The Art of Writing: Why Using AI Doesn't Diminish Your Craft cover The Art of Writing: Why Using AI Doesn't Diminish Your Craft cover

The Art of Writing: Why Using AI Doesn’t Diminish Your Craft

When I was a kid, my father made roofing look like a magic trick. He’d reach into a bag of nails, grab a handful, and give his hand a shake until the nails slipped perfectly between his fingers. Then he’d tap each one twice—just enough to anchor it—before driving it clean into the shingle with a single blow. No wasted motion. Watching him work was like watching a jazz drummer in his zone—rhythmic, precise, and a little hypnotic.

Roofer displaying hand-nailing skills.

These days, most roofers wield nail guns, knocking out jobs faster and with equal precision. And that got me thinking: Does switching to a nail gun make a roofer any less skilled? Or is it just the tool evolving with the times? The same question circles around writing and technology: If a writer leans on AI for inspiration or structure, does it make their work any less valid? Or is it just another way to make the craft smoother?

Some folks get weird when I tell them I use tools like ChatGPT in my writing process as if the software is doing the heavy lifting and I’m just a guy lounging in the back, feet up, sipping a latte. There's this quiet insinuation that using AI makes you less of a writer. But the truth is, craftsmanship isn’t about the tool—it’s about the outcome. Whether you’re laying shingles or crafting prose, it’s the precision, care, and effort that defines the work—not whether you swung a hammer or pulled a trigger on a nail gun.

AI, like any other tool, is an assistant, not a crutch. Stephanie L. Graham from PRSA Inland Empire said it best:

"I've found ChatGPT to be a great new resource to help get the juices flowing. I feed it a couple of prompts related to a certain problem, and that usually helps get me started." — Stephanie L. Graham, APR • President, PRSA Inland Empire Chapter – via PRSA’s LinkedIn page

You throw some ideas at it, and it throws back some sparks—it’s up to you to shape those sparks into fire. The skill is still yours; the tool just gets you out of your head faster.

Before nail guns took over, a roofer’s worth was measured in how deftly they could wield a hammer and how fast they could finish a job. But speed wasn’t the only benchmark for skill—some of the best in the business took their time, knowing that quality doesn’t punch a timecard. It reminds me of a lesson I learned in the Marines, stripping down and cleaning weapons. Our instructors drilled into us that "smooth is fast." Rushing made you sloppy. The trick was to move fluidly—no fumbles, no missteps. Writing is the same way. A tool like AI doesn’t cheapen your skill; it just helps you move through the process without tripping over yourself.

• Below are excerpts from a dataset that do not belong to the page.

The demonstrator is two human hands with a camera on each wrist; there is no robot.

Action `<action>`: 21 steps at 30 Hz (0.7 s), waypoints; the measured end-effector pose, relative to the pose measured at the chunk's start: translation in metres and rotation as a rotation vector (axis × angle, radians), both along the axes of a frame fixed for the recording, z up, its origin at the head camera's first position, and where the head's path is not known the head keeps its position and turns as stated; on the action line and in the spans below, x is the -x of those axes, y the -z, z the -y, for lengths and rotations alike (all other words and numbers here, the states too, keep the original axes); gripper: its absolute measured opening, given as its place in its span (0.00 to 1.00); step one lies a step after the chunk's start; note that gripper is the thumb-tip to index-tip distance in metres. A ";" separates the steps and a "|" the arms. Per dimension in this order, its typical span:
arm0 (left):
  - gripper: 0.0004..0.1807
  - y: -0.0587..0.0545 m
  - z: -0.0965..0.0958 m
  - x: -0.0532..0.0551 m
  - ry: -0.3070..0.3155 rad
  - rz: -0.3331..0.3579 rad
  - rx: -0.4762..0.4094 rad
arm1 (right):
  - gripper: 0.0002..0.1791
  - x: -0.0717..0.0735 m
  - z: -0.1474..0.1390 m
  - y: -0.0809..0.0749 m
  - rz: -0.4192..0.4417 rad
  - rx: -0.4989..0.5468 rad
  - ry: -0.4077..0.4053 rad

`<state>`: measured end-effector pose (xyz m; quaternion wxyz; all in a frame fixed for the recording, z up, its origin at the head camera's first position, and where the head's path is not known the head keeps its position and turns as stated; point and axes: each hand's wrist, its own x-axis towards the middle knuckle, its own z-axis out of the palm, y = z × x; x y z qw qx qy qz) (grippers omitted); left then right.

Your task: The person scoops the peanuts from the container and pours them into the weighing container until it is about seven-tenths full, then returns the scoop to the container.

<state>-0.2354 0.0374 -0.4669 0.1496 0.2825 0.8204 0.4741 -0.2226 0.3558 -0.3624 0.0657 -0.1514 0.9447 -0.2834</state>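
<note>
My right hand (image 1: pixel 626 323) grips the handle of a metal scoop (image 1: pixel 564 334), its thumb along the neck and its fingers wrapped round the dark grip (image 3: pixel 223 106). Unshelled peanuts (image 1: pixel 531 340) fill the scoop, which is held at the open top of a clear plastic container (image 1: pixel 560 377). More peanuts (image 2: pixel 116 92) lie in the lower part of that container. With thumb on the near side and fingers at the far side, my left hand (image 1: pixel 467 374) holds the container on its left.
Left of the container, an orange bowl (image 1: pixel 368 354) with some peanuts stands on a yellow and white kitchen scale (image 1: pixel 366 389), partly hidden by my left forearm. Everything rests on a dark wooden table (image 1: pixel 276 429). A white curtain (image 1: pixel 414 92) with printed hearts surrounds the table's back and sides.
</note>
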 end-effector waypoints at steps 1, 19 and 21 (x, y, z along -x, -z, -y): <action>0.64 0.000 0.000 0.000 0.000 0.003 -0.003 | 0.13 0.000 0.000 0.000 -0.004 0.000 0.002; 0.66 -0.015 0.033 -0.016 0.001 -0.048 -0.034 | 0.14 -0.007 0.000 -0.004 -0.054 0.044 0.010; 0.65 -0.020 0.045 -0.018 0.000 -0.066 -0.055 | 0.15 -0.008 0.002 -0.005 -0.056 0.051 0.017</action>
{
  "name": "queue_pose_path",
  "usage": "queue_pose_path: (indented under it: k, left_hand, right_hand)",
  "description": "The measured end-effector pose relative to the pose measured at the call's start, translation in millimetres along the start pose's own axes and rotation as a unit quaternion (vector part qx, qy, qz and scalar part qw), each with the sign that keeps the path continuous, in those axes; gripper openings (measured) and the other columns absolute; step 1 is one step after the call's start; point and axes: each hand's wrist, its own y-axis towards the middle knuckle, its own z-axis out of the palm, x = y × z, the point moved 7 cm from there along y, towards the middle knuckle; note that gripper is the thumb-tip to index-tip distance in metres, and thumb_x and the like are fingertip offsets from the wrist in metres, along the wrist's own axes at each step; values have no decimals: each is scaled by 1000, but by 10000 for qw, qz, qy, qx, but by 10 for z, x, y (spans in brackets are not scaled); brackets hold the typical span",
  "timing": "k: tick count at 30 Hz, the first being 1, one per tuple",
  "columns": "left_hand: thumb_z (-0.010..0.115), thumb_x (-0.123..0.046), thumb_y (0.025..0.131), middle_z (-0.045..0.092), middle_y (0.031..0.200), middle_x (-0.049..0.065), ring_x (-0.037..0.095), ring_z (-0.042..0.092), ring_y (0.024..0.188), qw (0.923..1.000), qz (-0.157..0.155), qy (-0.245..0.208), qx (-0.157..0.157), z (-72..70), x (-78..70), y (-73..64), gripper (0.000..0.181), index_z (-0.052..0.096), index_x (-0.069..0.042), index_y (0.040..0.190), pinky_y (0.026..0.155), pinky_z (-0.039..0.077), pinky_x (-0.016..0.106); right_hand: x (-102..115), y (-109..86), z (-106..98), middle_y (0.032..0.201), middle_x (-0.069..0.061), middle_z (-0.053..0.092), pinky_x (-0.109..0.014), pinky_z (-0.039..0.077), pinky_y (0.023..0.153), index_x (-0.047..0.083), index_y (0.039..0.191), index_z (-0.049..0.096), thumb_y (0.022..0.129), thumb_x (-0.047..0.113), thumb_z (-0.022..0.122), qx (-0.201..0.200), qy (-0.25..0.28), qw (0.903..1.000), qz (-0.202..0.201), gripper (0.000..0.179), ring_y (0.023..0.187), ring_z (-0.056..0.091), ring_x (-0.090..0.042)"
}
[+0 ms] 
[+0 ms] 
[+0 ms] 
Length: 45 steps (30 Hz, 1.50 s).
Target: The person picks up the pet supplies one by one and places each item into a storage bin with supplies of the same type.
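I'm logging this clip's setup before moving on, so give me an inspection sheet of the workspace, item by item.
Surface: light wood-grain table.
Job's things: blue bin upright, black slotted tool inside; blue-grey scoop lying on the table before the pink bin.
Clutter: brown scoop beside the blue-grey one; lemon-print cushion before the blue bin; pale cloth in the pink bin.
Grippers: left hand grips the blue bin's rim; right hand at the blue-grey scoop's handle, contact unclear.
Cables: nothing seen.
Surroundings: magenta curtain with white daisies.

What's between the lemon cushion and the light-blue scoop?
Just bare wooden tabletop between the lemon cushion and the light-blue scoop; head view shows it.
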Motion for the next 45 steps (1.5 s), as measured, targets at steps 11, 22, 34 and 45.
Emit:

That’s the point, right? It’s not the stopwatch or the tool that defines your work—it’s the consistency, the quality, and the voice you bring to the page. AI can help you generate ideas, organize thoughts, or tighten up a piece but can’t create you. Your perspective, your quirks, the rhythm of your sentences—those are things no algorithm can replicate. Technology might enhance your efficiency, but it doesn’t replace the part of you that makes your work unique.

So, if you’re a writer using AI tools, don’t let anyone make you feel like you’re cutting corners. Your craft isn’t in jeopardy because you’re smart enough to leverage a tool. Whether it’s brainstorming with ChatGPT or bouncing ideas off a friend, the magic lies in how you shape the raw material. The real artistry is still yours—AI just gives you more room to explore.

In the end, whether you’re driving nails or drafting sentences, the tool is just that—a tool. The craft lives in the care, attention, and creativity you bring to the work. Nail guns don’t make roofers less skilled, and AI doesn’t make writers less talented. It’s about making things better, smoother, and maybe even more fun along the way.

Because at the end of the day, it’s not about how you got there—it’s about what you built.